The city of Hiroshima was positioned as the center of the Chugoku region in the course of building up the nation of the Meiji era, and with the location of the headquarters of the Fifth Division of the Japanese army, it was a city with many military establishments to become a "Military City" in the early years of Showa. It was also an armed forces transport base for the South East Asia as a pivot of Japan's policy of imperialism. As the consequence of a historical process that the imperialist powers of the world had to collide with each other over hegemony sooner or later, it was probably inevitable for a city like Hiroshima to fall a victim in some form or other. Speaking from a cool viewpoint, the atomic bombing may have been only an incident in the programmed world history.

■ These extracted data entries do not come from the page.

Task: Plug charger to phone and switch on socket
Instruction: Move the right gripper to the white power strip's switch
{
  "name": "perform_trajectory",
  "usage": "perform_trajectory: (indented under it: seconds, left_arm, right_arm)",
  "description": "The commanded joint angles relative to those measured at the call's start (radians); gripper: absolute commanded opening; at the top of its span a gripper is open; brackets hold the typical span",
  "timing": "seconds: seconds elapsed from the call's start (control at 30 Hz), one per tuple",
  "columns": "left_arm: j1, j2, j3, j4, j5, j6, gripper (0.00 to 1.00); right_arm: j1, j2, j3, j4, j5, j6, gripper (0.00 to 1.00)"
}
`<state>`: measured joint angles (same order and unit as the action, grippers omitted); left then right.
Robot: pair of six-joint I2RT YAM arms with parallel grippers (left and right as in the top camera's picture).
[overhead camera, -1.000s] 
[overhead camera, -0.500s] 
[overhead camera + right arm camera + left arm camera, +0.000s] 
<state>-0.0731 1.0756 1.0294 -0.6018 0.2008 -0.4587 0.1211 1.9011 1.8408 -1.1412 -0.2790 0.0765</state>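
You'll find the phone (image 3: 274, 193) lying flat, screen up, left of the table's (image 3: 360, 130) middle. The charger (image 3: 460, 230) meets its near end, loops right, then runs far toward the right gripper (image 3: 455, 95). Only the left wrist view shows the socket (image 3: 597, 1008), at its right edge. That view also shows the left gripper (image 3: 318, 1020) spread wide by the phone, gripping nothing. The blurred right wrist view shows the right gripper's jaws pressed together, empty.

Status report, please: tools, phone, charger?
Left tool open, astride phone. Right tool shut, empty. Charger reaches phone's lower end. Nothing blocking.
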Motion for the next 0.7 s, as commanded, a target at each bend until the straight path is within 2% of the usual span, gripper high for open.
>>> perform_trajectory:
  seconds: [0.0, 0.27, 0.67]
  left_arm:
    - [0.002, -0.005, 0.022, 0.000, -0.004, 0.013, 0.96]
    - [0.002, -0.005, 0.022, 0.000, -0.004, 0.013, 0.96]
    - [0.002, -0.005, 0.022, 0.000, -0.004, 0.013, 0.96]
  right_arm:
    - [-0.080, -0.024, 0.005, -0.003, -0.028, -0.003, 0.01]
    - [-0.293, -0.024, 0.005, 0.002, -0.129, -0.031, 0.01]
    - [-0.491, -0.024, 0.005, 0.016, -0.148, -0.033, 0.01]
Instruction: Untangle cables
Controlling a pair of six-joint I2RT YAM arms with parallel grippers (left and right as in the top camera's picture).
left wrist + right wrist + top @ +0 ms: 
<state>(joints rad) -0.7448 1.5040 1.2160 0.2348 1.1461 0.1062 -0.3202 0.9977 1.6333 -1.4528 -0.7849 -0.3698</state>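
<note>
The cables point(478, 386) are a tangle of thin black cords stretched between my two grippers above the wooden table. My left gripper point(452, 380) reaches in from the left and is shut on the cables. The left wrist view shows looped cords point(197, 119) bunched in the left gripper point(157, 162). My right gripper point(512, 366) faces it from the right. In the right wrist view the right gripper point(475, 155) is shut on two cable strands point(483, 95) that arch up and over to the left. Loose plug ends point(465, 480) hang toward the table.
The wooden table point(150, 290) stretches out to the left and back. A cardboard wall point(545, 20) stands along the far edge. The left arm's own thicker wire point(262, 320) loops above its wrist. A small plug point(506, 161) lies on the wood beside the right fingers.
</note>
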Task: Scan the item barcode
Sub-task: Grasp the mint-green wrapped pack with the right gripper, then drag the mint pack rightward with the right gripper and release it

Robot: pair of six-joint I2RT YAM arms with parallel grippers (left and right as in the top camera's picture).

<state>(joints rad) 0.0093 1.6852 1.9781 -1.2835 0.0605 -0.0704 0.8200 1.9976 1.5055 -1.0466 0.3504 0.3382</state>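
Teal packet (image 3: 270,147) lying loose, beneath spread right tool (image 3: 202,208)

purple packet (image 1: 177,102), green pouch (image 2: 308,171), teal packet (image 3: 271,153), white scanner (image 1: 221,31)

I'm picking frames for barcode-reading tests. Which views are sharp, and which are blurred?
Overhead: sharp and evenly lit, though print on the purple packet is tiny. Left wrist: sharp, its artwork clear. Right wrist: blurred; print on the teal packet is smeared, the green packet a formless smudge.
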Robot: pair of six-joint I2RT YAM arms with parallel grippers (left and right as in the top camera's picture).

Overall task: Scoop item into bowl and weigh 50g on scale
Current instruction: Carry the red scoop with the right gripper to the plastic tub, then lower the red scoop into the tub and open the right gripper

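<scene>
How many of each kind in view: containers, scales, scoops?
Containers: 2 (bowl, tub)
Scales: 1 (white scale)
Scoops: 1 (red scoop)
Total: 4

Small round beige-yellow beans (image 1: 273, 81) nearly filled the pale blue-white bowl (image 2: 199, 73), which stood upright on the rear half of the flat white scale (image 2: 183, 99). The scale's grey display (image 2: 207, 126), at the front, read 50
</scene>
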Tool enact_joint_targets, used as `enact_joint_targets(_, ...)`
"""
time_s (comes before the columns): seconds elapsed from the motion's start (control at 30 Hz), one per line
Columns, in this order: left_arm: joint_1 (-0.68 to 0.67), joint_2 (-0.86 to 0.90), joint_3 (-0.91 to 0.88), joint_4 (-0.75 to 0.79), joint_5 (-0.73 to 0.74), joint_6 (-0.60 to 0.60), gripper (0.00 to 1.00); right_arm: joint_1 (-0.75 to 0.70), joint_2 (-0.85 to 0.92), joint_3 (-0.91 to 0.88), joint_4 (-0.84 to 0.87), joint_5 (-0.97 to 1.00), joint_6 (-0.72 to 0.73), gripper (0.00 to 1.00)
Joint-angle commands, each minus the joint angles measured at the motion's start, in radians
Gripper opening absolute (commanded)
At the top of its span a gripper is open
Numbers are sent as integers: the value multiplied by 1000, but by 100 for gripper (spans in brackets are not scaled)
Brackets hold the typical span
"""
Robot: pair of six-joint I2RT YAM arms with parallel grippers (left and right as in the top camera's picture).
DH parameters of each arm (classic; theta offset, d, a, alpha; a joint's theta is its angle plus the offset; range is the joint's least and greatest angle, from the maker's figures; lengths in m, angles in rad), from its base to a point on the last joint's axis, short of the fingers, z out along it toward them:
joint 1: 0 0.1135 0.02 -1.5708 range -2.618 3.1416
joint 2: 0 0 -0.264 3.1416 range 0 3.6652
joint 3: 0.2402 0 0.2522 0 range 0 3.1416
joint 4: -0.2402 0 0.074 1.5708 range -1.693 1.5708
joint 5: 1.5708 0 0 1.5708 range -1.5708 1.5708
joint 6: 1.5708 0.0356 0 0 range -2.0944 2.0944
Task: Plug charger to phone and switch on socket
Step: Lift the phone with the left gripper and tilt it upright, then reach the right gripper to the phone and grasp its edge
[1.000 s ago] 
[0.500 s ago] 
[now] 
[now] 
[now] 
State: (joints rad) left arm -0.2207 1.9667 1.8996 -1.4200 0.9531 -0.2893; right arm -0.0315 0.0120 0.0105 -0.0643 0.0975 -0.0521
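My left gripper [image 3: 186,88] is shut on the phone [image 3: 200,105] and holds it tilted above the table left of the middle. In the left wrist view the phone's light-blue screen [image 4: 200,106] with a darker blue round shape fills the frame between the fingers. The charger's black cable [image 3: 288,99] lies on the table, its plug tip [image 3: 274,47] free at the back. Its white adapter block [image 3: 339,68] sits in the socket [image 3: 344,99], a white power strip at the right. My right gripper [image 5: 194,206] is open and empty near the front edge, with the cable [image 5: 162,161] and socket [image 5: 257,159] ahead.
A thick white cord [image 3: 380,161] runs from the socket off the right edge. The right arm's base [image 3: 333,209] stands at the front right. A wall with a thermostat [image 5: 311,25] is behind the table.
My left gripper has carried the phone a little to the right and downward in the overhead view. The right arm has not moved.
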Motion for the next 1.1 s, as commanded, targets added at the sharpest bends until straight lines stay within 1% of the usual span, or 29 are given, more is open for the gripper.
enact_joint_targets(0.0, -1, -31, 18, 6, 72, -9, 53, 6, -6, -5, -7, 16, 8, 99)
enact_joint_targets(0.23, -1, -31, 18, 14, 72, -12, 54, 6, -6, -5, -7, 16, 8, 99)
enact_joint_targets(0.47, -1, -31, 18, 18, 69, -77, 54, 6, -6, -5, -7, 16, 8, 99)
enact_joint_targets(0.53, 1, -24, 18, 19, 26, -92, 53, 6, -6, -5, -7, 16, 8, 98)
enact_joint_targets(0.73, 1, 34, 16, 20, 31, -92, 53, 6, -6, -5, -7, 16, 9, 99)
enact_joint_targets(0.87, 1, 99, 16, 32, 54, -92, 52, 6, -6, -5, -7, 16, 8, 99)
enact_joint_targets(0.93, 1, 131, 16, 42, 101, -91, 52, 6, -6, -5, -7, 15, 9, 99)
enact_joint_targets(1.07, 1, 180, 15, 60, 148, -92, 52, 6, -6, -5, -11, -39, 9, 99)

It so happened that Hiroshima became a symbolic city of the issue that human beings in the period of the 20th century were confronted with. There will be a need to reexamine the issues related to Hiroshima from the standpoint of the history of man. Hiroshima is significant not only as a symbol of the ordinary antiwar slogans and anti-nuclear weapons slogans as an individual subject but also as a material to think of the basis of the existence of mankind toward the 21st century. It is the very theme that should be considered in the critical age of global environment when mankind who acquired a thing called "science," while building up the high level civilization on the other hand, is injuring itself and even threatens to wipe out itself of existence with its own technology on the other.

In the first place, there is a fundamental question whether urban communities or mankind can survive this world. Then a new question arises as to what kind of physical and social system can a city build up and live there in the ecosystem of the earth and outer space. Questioned now is how a city should be shaped in the ecological age of the coming 21st century. By following the Gaia hypothesis that the whole earth is a single composite living body, it might be well to regard a city as an "urban organism" by assuming a city to be a multi-cell organism.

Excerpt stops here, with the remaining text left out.